◆ Requirement ◆
The copy should begin at the line containing "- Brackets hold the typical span" and end with the last line below, every line exact and no picture included.

◆ Provided material ◆

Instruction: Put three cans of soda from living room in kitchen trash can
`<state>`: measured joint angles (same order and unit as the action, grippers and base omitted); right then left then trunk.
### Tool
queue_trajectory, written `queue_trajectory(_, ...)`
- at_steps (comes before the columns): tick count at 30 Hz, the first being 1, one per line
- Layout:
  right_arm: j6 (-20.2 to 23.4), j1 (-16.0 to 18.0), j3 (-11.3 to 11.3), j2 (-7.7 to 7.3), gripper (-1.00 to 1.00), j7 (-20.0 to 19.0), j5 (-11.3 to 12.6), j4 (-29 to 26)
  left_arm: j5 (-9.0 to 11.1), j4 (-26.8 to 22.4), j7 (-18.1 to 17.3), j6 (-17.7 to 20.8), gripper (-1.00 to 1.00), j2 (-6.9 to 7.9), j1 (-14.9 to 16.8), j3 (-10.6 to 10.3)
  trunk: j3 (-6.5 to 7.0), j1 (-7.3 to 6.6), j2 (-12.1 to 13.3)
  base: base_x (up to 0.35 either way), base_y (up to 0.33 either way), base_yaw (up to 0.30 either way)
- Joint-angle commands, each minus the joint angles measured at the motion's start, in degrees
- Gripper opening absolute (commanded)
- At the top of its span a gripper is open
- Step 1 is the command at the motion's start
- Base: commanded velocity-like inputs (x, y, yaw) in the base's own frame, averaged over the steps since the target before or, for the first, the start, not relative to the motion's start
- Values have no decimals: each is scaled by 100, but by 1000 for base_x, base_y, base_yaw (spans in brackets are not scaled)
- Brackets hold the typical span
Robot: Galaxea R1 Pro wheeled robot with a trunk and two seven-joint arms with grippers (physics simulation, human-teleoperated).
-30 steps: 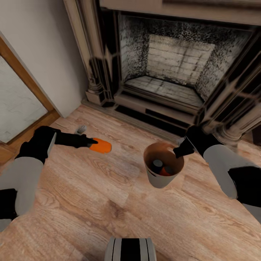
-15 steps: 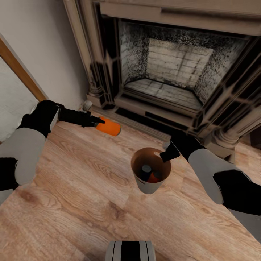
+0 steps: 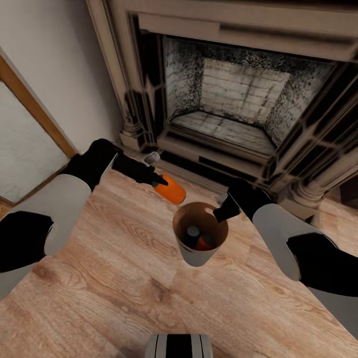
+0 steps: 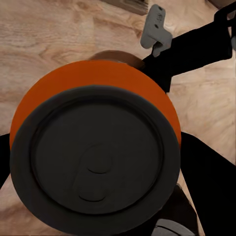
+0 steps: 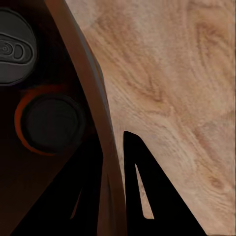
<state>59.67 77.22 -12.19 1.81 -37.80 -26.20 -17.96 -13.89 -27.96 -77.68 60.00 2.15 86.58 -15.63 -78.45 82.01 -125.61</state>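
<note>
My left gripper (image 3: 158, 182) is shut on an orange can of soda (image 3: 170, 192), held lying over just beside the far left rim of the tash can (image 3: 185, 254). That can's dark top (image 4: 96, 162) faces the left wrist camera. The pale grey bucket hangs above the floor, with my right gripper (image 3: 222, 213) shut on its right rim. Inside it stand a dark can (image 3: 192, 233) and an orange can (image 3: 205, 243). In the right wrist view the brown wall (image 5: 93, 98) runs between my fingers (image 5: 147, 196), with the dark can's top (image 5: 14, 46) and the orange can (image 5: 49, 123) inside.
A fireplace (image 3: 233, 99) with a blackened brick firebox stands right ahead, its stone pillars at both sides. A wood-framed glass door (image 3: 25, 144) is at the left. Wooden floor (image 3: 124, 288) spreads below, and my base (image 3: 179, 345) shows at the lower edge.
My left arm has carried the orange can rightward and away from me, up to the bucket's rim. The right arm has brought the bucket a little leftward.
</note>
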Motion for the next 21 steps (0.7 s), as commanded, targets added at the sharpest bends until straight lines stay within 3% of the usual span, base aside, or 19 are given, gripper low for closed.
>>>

◆ Reply ◆
- Brackets hold the typical span
Robot: Galaxea R1 Pro wheeled robot with a trunk and two seven-joint arms with grippers (physics simulation, human-teleoperated).
-30 steps: 
-15 steps: 
+0 steps: 
+0 steps: 
+0 steps: 
<state>59.67 77.22 -12.19 1.81 -37.80 -26.20 -17.96 -13.89 -27.96 -77.68 60.00 2.15 86.58 -15.63 -78.45 82.01 -125.61</state>
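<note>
My left gripper (image 3: 158, 182) is shut on an orange can of soda (image 3: 170, 192), held lying over just beside the far left rim of the tash can (image 3: 185, 254). That can's dark top (image 4: 96, 162) faces the left wrist camera. The pale grey bucket hangs above the floor, with my right gripper (image 3: 222, 213) shut on its right rim. Inside it stand a dark can (image 3: 192, 233) and an orange can (image 3: 205, 243). In the right wrist view the brown wall (image 5: 93, 98) runs between my fingers (image 5: 147, 196), with the dark can's top (image 5: 14, 46) and the orange can (image 5: 49, 123) inside.
A fireplace (image 3: 233, 99) with a blackened brick firebox stands right ahead, its stone pillars at both sides. A wood-framed glass door (image 3: 25, 144) is at the left. Wooden floor (image 3: 124, 288) spreads below, and my base (image 3: 179, 345) shows at the lower edge.
My left arm has carried the orange can rightward and away from me, up to the bucket's rim. The right arm has brought the bucket a little leftward.
</note>
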Motion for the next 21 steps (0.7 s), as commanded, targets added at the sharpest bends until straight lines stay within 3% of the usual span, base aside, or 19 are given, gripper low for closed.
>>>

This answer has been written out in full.